La défense, assurée par Maître Patrick Tabet, pointe du doigt les contradictions des déclarations de Manon et de sa mère, arrivées trop longtemps après les faits, selon lui. Me Tomasini lui oppose la libération de la parole.
Chose inattendue lors de l’audience : pour la première fois, Manon a accepté de se confronter à son agresseur. La victime et son ancien beau-père se trouvaient dans la même pièce pour suivre le jugement, dans le tribunal Saint-Pierrais. Mais même s’ils ne se sont pas parlés directement, la jeune adolescente, aujourd’hui âgée de 14 ans, a pu raconter son histoire, sa version, ses traumatismes.
Tard dans la nuit, elle obtient gain de cause : son ex-beau-père a été jugé coupable et condamné à cinq ans de prison, dont deux fermes pour l’agression sexuelle incestueuse qu’il avait lui-même avoué, mais aussi pour les abus sexuels qui ont précédé, et enfin pour la consultation des sites pédopornographiques.
Il est également inscrit au fichier des délinquants sexuels et a interdiction d’entrer en contact avec Manon.

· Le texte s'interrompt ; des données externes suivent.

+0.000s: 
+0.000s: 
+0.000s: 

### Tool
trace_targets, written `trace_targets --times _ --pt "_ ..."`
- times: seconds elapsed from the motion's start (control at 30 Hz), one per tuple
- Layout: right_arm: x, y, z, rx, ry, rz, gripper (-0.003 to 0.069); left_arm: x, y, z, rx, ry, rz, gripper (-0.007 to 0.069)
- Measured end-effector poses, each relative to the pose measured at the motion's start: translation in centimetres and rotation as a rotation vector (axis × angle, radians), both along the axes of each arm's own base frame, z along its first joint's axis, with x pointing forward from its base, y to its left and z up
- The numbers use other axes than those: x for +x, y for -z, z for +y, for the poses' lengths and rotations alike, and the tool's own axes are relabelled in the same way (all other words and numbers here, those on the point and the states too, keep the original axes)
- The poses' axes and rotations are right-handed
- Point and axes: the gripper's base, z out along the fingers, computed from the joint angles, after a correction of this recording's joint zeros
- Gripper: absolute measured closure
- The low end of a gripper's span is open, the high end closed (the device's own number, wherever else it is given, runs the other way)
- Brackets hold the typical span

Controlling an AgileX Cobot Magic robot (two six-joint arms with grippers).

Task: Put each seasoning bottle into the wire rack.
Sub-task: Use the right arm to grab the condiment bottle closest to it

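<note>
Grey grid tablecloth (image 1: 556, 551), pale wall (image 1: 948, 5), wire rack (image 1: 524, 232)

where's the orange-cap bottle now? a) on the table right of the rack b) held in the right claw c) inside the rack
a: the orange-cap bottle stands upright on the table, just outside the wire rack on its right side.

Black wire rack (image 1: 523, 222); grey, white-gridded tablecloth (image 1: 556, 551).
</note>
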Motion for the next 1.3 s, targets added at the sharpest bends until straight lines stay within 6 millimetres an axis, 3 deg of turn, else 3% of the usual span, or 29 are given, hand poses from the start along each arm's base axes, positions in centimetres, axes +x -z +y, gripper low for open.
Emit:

Me Nathalie Tomasini a néanmoins un regret : elle voulait faire requalifier les faits en viol, ce qui a été rejeté par le tribunal d’appel de Saint-Pierre et Miquelon. C’est pourquoi l’affaire était jugée au tribunal correctionnel, qui juge les délits, et non au tribunal criminel.
“Je suis très en colère que cette affaire ait été correctionnalisée, s’agace Nathalie Tomasini. Le viol n’a pas été retenu, parce que l’hymen n’a pas été déchiré. Mais tous les viols n’entraînent pas la déchirure d’un hymen. Elle a bien précisé qu’il avait tenté de la pénétrer un peu avant et qu’elle l’avait empêché en lui disant ‘si tu fais quoi que ce soit, j’en parle à ma mère’”.
Ressorti menotté du tribunal de Saint-Pierre et Miquelon, Louis a fait appel de son jugement. Lundi, son avocat, Maître Patrick Tabet, déposera une demande de remise en liberté.